Entries supplied
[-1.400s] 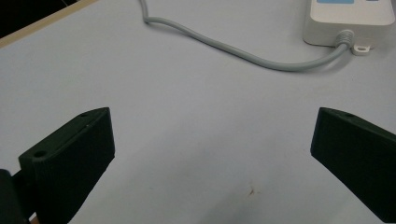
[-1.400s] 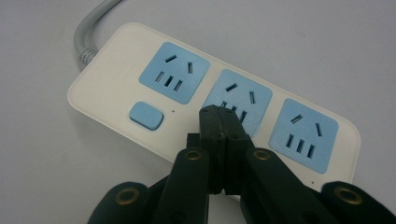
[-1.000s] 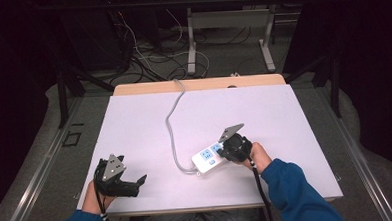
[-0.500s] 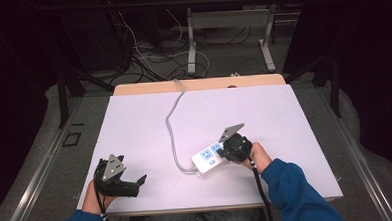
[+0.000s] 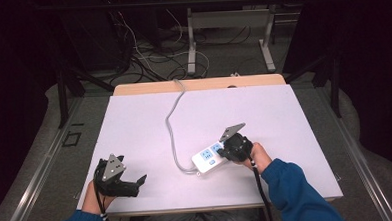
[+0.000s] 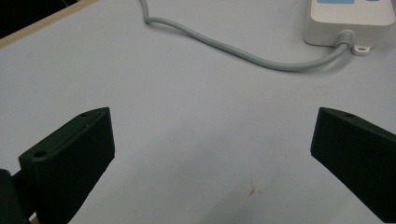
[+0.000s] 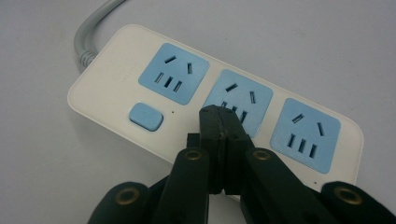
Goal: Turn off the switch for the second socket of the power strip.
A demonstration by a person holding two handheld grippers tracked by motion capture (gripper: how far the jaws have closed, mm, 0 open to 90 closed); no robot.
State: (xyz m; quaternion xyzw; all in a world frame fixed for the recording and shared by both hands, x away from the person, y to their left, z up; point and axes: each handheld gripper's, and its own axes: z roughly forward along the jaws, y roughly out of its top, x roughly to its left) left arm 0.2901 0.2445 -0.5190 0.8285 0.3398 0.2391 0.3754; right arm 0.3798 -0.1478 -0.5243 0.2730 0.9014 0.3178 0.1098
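Pressing the blue switch (image 7: 146, 116) looks like the step in hand, as we judge it: the right tool (image 7: 219, 122), jaws pressed together with nothing between them, hovers over the middle socket of the power strip (image 5: 209, 158), which lies near the table's (image 5: 284, 116) front edge. We would shift the tip toward the switch and push straight down. The left tool (image 6: 212, 154) sits spread wide over bare table. Compared with half a second earlier, nothing has visibly moved.

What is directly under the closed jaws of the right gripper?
The right gripper, jaws shut, is over the white power strip, at its middle blue socket. The jaws cover part of that socket; whether they touch it cannot be told.
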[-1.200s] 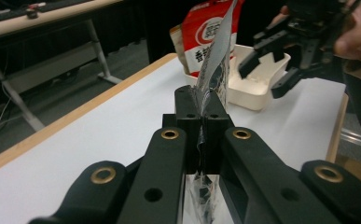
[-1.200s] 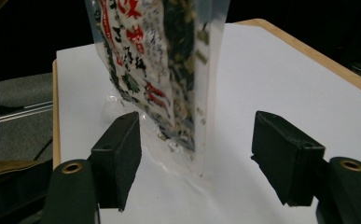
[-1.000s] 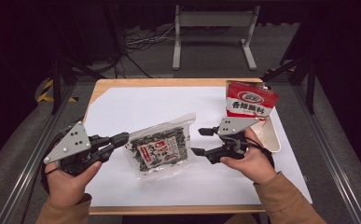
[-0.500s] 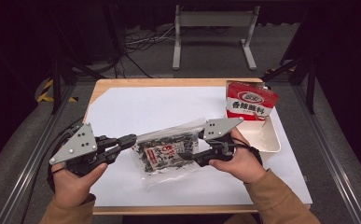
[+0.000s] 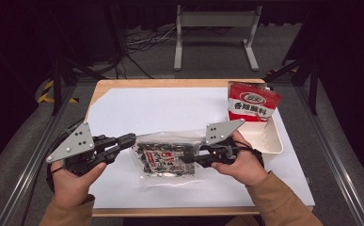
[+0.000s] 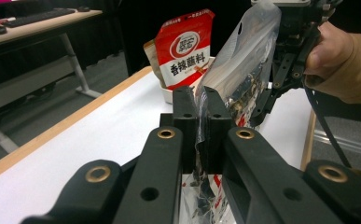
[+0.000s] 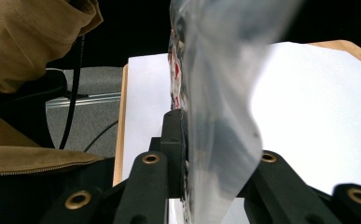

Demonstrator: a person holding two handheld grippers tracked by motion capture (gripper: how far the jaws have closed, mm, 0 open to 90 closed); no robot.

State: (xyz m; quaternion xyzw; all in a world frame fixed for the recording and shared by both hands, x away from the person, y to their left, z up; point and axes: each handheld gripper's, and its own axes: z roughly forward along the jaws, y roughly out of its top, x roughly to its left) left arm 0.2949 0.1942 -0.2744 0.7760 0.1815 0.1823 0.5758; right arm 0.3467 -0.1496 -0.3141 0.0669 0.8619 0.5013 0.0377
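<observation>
High view: a clear plastic bag of dark dried food with a red-and-white label (image 5: 169,157) is near the front middle of the white-covered wooden desk (image 5: 170,106), stretched between the two tools.
Left tool (image 5: 125,140): in the person's left hand (image 5: 74,181), just left of the bag; its black jaws meet the bag's left edge.
Left gripper view: the left tool (image 6: 201,116) has its two jaws pressed together with the bag's clear film (image 6: 236,70) pinched between them; the bag stands on edge and rises up and away from the jaws.
Right tool (image 5: 193,160): in the person's right hand (image 5: 241,162), at the bag's right side, its grey three-cornered plate above the hand.
Right gripper view: the right tool (image 7: 185,140) holds the bag's film (image 7: 220,93) between its jaws, which are closed onto it; the film is blurred and covers the right jaw's tip.
Bag's position: it is gripped at both ends; whether its underside touches the desk, I cannot tell.
Red stand-up pouch with white Chinese lettering (image 5: 254,101): upright at the far right of the desk, at the far end of a shallow white rectangular tray (image 5: 271,141), well apart from the bag.
Sleeves: tan, coming in from the bottom edge.
</observation>
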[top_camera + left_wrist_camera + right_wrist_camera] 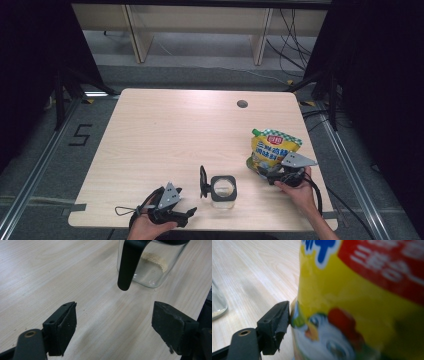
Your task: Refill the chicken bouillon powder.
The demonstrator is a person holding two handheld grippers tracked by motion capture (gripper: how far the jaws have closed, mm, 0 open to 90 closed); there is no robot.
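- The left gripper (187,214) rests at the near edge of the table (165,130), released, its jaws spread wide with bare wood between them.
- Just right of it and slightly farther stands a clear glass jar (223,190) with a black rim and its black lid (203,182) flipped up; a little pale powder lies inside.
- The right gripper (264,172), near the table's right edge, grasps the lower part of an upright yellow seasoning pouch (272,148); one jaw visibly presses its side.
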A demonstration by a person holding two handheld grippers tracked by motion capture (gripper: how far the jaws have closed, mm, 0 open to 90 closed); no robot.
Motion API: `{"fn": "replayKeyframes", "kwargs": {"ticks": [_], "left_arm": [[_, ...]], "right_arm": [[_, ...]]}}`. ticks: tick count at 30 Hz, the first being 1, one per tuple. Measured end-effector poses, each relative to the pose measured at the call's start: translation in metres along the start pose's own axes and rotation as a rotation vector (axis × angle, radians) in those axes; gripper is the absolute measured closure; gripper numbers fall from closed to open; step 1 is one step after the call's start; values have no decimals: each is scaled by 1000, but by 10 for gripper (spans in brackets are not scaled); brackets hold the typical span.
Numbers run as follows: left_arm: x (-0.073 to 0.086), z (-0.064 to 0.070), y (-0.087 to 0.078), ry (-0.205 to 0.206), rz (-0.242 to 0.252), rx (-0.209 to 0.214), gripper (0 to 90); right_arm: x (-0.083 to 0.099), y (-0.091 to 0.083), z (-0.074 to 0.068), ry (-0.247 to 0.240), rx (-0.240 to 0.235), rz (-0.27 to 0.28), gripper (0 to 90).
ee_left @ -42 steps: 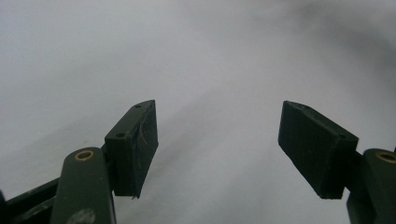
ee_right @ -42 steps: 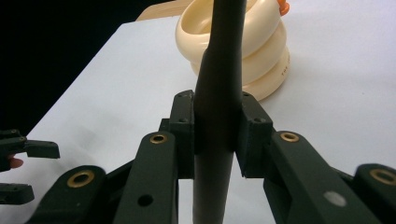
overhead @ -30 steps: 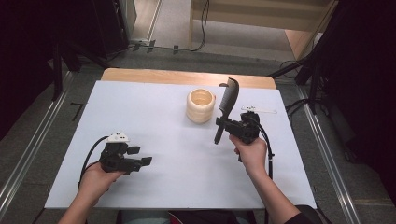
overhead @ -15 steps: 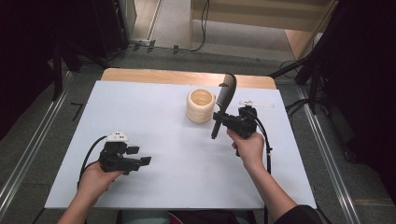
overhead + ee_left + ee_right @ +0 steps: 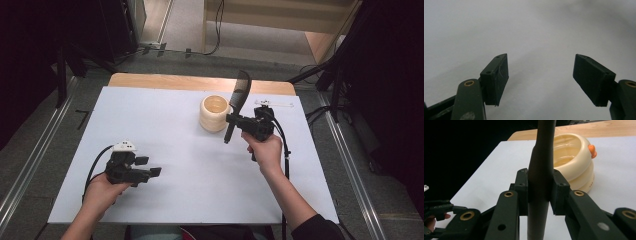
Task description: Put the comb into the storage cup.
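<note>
The white table [image 5: 165, 130] carries a cream pot [image 5: 214, 114] near its 12 o'clock edge. In the last second the right gripper [image 5: 235, 121], fingers clamped on the dark spatula [image 5: 239, 97], moved closer to the pot, probably to put it in. The left gripper [image 5: 150, 167] rests at 8 o'clock, fingers apart.

Place: recording lab or studio
Table: white sheet [image 5: 165, 130] over a wooden top [image 5: 165, 81]
Floor: grey, with metal rails [image 5: 35, 160] and cables [image 5: 218, 25]
Surroundings: dark stands [image 5: 62, 70]
</note>
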State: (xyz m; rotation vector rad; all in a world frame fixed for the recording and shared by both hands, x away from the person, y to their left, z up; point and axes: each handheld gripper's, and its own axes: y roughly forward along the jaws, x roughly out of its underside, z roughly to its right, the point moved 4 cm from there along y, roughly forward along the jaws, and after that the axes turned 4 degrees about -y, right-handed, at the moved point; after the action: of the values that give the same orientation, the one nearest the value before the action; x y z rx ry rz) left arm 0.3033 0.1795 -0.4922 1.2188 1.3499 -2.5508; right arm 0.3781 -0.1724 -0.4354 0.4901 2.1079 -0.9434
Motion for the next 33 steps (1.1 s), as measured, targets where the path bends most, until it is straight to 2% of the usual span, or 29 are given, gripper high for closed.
{"fn": "replayKeyframes", "kwargs": {"ticks": [8,15,25,33], "left_arm": [[1,-2,1,-7,-1,-1,294],[0,-2,2,-8,-5,1,294],[0,-2,2,-8,-7,4,294],[0,-2,2,-7,-10,10,294]], "right_arm": [[-8,0,0,3,-3,2,699],[-12,7,4,17,0,-9,699],[-29,12,1,29,-18,-3,699],[-43,16,-1,19,-9,3,699]]}}
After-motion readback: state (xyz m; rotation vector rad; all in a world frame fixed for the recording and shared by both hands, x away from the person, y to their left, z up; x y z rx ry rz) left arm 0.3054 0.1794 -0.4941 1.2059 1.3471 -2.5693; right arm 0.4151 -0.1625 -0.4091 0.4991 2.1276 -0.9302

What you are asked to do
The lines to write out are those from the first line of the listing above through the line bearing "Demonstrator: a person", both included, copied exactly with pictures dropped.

Reply to the exercise
[-1.400s] 
[-1.400s] 
[-1.000s] 
[-0.500s] 
[+0.000s] 
[+0.000s] 
[+0.000s] 
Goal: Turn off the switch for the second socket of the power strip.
A demonstration by a person holding two handheld grippers tracked by motion capture (gripper: how far the jaws have closed, mm, 0 open to 90 closed); no robot.
State: (xyz m; quaternion xyzw; all in a world frame fixed for the recording and shared by both hands, x away from the person, y to their left, z up; point and axes: each handheld gripper's, and its own axes: z roughly forward along the jaws, y roughly out of its top, x roughly to its left) left arm 0.2901 0.2445 -0.5190 0.8285 0.3398 0.2391 0.3754; right arm 0.3798 -0.1478 -0.5243 0.2730 0.9014 0.3178 0.1098
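Pressing the blue switch (image 7: 146, 116) looks like the step in hand, as we judge it: the right tool (image 7: 219, 122), jaws pressed together with nothing between them, hovers over the middle socket of the power strip (image 5: 209, 158), which lies near the table's (image 5: 284, 116) front edge. We would shift the tip toward the switch and push straight down. The left tool (image 6: 212, 154) sits spread wide over bare table. Compared with half a second earlier, nothing has visibly moved.

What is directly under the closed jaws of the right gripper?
The right gripper, jaws shut, is over the white power strip, at its middle blue socket. The jaws cover part of that socket; whether they touch it cannot be told.
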[-1.200s] 
[-1.200s] 
[-1.000s] 
[-0.500s] 
[+0.000s] 
[+0.000s] 
[+0.000s] 

Demonstrator: a person holding two handheld grippers tracked by motion capture (gripper: how far the jaws have closed, mm, 0 open to 90 closed); no robot.

This exercise has nothing further to it.